Problem details -
Quote exactly the lines spanning from the top of the data below to the line that contains "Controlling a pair", including both.
*** Opening Dataset excerpt ***
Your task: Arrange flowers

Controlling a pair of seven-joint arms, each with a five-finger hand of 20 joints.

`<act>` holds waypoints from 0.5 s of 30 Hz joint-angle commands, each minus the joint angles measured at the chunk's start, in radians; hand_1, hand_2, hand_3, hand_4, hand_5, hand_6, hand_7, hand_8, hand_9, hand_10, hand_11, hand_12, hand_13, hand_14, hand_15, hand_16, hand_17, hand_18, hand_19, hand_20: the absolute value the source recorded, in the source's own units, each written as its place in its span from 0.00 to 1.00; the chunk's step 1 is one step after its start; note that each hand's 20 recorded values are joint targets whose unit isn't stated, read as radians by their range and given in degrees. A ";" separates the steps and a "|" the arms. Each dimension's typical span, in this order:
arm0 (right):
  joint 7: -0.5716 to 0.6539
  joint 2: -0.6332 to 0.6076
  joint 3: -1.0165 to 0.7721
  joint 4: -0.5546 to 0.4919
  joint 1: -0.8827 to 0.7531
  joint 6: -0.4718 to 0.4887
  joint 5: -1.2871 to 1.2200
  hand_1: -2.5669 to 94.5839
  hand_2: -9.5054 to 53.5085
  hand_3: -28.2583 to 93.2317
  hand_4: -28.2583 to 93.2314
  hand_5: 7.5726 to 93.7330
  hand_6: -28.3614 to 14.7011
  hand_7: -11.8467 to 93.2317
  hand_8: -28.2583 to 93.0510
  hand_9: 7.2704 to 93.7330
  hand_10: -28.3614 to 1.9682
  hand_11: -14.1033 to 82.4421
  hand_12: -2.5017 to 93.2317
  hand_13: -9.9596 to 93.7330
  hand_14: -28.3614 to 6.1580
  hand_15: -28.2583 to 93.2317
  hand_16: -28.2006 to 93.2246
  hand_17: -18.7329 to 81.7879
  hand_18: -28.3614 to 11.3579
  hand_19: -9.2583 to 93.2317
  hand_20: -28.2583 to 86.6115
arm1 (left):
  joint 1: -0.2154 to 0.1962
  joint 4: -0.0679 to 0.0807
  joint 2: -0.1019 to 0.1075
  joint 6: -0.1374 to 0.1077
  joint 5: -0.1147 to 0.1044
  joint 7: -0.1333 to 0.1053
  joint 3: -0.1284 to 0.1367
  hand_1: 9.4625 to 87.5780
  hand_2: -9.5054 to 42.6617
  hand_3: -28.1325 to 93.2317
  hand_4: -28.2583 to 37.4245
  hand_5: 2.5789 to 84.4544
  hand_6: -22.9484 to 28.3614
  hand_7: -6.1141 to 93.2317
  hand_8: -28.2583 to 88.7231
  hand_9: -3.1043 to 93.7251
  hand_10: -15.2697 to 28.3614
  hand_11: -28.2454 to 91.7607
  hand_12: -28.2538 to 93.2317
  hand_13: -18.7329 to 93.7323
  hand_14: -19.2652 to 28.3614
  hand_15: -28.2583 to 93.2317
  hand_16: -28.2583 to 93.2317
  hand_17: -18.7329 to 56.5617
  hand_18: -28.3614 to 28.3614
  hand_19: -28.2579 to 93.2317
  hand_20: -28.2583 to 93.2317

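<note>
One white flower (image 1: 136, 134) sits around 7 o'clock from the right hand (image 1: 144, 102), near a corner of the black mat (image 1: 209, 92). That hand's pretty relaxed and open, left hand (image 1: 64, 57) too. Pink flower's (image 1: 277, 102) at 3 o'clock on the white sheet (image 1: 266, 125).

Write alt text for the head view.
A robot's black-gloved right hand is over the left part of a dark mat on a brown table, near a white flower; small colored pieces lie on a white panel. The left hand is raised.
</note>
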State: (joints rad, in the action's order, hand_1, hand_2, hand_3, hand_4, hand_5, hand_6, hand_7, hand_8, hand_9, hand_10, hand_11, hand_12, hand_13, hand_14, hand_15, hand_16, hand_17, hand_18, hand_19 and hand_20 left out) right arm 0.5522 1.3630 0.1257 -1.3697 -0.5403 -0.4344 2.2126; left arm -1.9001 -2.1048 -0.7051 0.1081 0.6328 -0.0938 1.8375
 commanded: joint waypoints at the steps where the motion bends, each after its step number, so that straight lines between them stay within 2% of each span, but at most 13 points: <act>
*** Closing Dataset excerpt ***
Task output -
Your task: Arrange flowers

Controlling a pair of seven-joint arms, each with a five-finger hand of 20 joints.

The required answer is now complete.